I see a childhood photo of me on a quad at my great grandfather’s farm and I’m immediately brought back there. The visiting, the horseback riding, the quadding, exploring the old barn, farmhouse and general store. The long car rides, interrupted by backseat sibling fights and the camping that brought us there, summer after summer.

When my mom said “cheese,” we listened. Perhaps she had more authority than I, an authority that is grown over time that comes with parenting 4 children and is harvested on photo day, or perhaps we sensed the desperation in her voice as she knew she had one shot to capture this moment or perhaps it was simply because the camera didn’t make a daily appearance and we vainly wanted our likenesses forever preserved on film and eventually mounted behind thin clear plastic in the family album.

Even preteen emo me smiled during the annual Santa photo. You see when your 2 youngest siblings are 6 and 8 years younger than you, there has to be a preteen Santa photo, thanks mom. Thankfully the fridge was the family facebook and no one outside of visiting family and friends were forced to see it.

Going back way further, when a photo was only taken every year or two or three, no one messed that up. NO ONE. No cheesy grins, the photographer didn’t even chance a cheesy grin by not yelling “cheese!” at all. Everyone came when they were called, everyone looked in the right direction. Everyone. Got. It. Right. I wonder was the pressure the same? Rather than cleaning toys littered on the floor (ie. Throw them on the other side of the room) as I frequently do, did the homeowner repaint the house? Did they mend the fence or trim the trees for such a momentous occasion?

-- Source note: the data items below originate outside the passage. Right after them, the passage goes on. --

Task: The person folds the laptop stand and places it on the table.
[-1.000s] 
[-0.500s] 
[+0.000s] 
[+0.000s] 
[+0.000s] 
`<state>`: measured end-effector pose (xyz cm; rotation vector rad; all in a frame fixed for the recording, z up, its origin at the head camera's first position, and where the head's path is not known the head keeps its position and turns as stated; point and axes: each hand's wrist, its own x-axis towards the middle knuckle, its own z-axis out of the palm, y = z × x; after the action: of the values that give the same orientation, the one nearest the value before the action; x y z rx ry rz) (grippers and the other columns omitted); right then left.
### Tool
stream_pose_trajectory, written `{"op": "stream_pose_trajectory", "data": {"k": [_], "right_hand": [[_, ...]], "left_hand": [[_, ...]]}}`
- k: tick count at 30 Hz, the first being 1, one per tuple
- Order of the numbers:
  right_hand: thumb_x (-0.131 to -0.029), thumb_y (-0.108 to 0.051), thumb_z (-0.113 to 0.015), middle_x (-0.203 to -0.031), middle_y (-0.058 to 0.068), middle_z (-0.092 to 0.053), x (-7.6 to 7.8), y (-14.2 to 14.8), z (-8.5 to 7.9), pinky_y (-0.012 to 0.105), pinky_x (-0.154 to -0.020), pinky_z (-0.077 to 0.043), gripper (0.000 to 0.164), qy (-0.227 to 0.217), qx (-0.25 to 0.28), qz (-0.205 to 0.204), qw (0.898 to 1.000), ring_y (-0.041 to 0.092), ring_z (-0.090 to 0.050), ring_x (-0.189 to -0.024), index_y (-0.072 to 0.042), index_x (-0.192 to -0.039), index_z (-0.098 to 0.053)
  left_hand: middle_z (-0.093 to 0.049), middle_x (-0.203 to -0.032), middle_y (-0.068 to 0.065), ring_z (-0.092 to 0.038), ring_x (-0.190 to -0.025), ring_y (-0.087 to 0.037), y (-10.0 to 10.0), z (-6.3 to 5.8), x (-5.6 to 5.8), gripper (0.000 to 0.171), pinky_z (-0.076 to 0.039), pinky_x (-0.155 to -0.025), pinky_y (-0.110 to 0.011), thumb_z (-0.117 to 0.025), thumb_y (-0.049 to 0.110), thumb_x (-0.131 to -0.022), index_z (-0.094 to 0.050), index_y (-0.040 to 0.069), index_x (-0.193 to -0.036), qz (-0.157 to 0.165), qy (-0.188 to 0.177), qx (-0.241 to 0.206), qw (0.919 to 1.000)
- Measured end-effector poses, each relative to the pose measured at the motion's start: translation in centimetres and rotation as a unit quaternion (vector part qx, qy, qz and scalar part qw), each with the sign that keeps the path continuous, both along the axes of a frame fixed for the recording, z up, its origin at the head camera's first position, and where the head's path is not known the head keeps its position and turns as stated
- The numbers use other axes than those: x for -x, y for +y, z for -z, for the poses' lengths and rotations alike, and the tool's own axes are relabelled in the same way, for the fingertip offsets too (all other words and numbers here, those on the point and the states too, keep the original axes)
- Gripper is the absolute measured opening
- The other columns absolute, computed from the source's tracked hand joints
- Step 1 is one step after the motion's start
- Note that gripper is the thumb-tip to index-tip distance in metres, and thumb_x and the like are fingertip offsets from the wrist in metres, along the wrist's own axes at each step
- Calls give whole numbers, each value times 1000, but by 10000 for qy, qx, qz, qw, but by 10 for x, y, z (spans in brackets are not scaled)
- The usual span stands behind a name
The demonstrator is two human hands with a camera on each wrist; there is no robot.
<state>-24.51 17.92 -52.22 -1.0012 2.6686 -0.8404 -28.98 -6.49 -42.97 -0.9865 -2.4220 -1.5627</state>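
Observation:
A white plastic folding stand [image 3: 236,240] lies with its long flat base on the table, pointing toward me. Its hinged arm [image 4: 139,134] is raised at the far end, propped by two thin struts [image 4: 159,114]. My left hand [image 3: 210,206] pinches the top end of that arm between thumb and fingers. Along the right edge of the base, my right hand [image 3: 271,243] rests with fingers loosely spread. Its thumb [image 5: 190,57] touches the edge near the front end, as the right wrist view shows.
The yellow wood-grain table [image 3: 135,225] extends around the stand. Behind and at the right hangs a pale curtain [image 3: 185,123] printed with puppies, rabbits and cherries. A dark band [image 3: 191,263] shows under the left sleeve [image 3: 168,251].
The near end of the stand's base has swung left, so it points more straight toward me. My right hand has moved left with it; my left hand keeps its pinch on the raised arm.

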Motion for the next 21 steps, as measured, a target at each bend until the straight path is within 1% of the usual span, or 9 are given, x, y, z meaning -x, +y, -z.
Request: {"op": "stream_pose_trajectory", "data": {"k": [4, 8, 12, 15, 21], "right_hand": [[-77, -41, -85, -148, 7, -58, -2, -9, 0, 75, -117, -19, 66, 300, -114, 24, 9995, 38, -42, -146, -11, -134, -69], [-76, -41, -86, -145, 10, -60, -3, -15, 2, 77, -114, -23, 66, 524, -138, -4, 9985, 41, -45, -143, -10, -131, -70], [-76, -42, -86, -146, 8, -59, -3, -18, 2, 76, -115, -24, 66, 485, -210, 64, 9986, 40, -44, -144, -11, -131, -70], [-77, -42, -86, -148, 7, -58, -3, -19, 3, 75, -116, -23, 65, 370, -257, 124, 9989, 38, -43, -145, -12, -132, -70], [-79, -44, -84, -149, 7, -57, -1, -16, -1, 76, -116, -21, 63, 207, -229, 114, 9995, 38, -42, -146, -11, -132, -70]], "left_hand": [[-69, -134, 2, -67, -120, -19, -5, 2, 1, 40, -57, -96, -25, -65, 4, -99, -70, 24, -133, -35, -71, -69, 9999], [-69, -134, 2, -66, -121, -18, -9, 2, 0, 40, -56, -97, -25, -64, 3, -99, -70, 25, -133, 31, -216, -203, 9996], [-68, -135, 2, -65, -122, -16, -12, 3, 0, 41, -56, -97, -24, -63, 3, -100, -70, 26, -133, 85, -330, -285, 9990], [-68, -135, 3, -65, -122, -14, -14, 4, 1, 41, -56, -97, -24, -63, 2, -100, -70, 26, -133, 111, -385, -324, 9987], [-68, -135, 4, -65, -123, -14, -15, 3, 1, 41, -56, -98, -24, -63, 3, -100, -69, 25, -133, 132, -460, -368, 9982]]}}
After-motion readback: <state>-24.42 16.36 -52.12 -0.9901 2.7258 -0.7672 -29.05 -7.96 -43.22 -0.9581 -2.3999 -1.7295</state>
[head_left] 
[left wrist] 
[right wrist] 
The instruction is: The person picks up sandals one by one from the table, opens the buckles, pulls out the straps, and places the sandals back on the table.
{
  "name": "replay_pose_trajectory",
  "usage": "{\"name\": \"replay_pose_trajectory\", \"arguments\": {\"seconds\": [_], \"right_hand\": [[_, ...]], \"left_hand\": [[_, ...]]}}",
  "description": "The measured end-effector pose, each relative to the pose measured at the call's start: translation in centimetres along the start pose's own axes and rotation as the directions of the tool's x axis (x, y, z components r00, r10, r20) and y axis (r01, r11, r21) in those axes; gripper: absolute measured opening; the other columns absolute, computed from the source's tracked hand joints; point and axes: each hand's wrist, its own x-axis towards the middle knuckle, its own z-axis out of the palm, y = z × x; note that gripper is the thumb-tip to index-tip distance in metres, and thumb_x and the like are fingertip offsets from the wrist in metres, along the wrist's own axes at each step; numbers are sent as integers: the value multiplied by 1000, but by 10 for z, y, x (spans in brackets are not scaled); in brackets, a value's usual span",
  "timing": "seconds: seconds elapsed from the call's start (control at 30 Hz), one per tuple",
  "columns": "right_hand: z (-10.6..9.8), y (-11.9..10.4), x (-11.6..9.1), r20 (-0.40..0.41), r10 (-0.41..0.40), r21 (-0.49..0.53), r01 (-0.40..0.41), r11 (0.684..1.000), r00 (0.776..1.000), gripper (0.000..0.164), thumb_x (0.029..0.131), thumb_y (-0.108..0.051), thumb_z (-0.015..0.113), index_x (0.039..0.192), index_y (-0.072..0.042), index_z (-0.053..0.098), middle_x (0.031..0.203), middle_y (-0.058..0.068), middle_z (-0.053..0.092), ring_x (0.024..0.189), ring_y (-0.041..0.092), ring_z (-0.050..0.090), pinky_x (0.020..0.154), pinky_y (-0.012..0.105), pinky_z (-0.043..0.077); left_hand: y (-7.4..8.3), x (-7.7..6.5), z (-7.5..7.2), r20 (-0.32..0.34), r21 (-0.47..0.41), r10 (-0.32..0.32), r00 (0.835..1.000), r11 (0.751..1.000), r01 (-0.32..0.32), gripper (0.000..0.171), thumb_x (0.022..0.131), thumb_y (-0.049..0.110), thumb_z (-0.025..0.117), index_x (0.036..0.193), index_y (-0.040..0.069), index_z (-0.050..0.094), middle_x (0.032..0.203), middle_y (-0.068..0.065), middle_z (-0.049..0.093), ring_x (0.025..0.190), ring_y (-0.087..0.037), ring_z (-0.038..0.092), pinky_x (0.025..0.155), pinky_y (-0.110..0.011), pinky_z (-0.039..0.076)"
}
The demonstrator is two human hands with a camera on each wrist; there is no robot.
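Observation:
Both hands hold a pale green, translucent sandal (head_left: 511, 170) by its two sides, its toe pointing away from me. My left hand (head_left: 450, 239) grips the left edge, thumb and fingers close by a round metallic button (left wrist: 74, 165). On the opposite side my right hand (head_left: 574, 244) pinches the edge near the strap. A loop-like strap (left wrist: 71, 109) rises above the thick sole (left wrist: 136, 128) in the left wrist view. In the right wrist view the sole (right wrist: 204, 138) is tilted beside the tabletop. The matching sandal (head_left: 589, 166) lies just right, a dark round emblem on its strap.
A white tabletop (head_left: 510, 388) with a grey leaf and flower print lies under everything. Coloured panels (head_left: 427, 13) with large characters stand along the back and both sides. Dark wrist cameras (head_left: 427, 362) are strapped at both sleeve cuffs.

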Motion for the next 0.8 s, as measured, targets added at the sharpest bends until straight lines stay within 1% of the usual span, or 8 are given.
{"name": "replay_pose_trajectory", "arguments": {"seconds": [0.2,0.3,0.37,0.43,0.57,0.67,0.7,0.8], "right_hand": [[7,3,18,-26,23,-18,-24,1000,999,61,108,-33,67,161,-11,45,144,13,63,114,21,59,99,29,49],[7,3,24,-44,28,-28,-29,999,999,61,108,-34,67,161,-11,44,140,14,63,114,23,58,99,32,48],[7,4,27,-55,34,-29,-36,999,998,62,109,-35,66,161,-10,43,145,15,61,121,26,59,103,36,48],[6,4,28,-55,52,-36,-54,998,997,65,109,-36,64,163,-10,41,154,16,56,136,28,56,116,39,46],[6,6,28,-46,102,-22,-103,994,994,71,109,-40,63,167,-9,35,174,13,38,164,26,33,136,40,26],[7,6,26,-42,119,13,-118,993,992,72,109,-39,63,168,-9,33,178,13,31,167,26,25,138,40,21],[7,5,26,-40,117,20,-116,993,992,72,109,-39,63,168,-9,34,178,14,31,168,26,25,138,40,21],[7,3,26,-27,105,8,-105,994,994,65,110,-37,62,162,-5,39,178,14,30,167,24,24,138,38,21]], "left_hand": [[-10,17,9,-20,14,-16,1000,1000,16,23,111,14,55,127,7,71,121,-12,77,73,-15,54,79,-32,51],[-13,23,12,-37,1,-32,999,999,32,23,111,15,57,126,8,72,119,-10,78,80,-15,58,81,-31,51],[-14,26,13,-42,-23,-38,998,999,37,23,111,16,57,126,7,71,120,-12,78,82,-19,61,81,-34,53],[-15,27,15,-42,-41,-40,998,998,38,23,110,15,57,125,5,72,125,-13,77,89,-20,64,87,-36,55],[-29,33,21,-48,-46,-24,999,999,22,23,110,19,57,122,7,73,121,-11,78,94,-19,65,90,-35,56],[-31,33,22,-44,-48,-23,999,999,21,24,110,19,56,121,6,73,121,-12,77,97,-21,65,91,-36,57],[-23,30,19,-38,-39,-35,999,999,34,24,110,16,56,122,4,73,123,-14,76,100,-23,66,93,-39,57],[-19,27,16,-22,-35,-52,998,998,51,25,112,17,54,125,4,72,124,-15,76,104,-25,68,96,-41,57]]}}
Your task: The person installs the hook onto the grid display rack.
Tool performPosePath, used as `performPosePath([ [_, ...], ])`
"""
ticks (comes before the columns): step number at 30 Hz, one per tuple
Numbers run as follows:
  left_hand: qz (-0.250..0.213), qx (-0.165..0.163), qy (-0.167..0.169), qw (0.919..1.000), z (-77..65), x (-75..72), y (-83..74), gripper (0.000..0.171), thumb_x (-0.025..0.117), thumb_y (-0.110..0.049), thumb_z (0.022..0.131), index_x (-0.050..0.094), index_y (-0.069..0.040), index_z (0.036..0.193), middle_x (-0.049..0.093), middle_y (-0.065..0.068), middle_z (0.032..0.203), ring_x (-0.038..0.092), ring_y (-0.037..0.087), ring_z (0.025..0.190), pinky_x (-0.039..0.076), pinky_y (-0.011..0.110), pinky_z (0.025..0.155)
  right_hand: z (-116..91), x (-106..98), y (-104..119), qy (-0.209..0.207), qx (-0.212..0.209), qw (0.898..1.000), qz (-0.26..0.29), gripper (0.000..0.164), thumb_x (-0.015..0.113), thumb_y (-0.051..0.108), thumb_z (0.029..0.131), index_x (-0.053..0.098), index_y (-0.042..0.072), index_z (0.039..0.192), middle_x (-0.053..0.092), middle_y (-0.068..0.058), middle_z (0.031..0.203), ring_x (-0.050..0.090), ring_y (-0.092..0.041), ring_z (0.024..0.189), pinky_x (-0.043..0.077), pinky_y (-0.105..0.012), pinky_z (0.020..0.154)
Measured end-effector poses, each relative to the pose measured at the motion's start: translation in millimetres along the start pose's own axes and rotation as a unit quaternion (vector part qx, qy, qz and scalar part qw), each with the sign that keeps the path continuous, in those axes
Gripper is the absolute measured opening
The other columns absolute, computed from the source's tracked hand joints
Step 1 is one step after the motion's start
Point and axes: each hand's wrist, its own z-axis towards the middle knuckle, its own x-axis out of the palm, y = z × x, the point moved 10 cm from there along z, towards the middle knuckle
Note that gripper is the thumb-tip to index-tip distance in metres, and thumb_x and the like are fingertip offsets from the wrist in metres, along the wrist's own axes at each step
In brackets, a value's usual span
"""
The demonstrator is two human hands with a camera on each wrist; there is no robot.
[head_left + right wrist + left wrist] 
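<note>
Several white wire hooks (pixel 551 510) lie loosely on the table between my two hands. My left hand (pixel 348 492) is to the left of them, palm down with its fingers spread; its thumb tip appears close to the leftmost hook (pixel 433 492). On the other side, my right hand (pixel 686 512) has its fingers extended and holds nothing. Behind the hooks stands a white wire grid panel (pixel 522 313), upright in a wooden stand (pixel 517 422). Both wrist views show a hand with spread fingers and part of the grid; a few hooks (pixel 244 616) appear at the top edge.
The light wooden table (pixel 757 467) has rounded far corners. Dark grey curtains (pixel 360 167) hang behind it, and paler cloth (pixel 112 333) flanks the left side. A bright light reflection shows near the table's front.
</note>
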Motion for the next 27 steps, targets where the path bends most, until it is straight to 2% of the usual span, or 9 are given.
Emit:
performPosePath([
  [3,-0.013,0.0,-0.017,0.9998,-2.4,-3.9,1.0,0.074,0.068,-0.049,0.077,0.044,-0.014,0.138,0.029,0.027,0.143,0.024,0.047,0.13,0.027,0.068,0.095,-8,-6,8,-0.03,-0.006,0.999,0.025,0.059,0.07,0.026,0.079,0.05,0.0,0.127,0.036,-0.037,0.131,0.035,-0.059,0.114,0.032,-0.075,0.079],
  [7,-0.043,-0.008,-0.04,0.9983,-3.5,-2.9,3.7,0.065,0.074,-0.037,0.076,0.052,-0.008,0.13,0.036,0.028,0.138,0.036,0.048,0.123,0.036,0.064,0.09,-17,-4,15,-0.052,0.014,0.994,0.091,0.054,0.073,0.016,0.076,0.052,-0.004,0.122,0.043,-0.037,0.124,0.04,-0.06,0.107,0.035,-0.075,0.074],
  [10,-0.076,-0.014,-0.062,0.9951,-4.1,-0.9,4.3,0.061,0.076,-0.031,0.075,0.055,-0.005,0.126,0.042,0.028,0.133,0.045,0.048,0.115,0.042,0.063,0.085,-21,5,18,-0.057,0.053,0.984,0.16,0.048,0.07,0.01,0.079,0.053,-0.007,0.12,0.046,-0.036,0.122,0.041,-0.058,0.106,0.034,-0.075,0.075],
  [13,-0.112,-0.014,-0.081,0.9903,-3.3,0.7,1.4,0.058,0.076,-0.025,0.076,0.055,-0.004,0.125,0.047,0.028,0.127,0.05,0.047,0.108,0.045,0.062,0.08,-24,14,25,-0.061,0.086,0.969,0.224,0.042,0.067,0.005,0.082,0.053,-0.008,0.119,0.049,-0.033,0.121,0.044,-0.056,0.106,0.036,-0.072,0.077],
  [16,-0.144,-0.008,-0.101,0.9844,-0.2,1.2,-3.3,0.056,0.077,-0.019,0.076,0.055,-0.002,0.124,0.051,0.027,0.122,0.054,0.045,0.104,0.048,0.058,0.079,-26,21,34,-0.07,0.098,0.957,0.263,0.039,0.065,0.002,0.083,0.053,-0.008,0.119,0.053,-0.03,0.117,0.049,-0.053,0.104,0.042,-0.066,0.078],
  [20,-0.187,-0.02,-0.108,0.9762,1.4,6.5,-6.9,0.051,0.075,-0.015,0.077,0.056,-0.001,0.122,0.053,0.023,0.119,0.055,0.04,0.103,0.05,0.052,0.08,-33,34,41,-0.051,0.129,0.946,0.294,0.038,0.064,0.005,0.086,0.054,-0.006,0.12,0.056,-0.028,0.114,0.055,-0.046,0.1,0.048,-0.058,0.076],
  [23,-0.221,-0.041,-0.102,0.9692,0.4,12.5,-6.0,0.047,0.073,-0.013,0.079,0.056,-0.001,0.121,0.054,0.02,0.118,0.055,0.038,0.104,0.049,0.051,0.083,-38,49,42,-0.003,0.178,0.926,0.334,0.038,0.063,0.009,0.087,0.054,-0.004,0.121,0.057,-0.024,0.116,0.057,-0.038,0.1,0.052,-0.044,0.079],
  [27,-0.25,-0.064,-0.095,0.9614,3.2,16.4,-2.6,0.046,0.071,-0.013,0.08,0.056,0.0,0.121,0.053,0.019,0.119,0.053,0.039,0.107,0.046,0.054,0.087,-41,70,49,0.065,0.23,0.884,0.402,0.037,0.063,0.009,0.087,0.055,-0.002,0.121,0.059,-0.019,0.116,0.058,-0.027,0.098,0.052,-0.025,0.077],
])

Going back further still to the painted portrait, it occurred maybe only once or twice in a lifetime. The person commissioned to paint the portrait was operating the original photo shop, removing blemishes, smoothing hair, and adding furniture here or a fireplace there to make the family seem just a little more perfect and prestigious. And they sat still for hours, presumably children too, lest history forget them.

My kids know, they just know that there are countless photos of them on my phone, and they know there will be infinitely more. There is no need for them to smile or look even remotely in the right direction. I assume that’s why photographers and parents alike have begun shooting “artistic” or “candid” photos, showcasing their children’s features and the lovely people they are without capturing the purposeful side gaze and half smile. I asked on a mommies group how on Earth are people managing to get halfway decent photos of 2 children, one recommended delicious bribes, another a kazoo. I tried the candy. It doesn’t work.

Having the ability to take 32 shots in the blink of an eye and being able to delete the m almost as quickly leaves us feeling like we can get the perfect shot. Social media has compelled us to step up our photo game. You can follow professional photographers posting perfect photos of families wearing fancy clothes, traipsing through the forest or a naked baby sleeping peacefully, precariously balanced on a bed of perfect white flowers. All I want is 2 kids looking in the same ish direction, a tidy ish background and mostly clean faces, to add to the large number of similar ish photos stored on my computer.

Sometimes I am too busy trying to perfectly capture a moment that I sometimes forget to enjoy it. All too often I find myself appreciating a moment and sprint down the hall to grab my phone or camera, for fear that I will forget it, because I want it. I want it locked forever in my digital data space, but I return to my kids doing something different and I missed the rest of it. I know the best pictures are locked away in my memory anyway, the bed time snuggle moments the just after nap time conversation moments or the moments when I truly see just how little they are and want to drink it all in, absorb it into my very being.

So when they don’t smile, or stand still or if they flip their shirts over their faces displaying their glorious belly buttons, I’m trying to laugh because it just doesn’t matter.

Perhaps, less IS more, I’m working on it.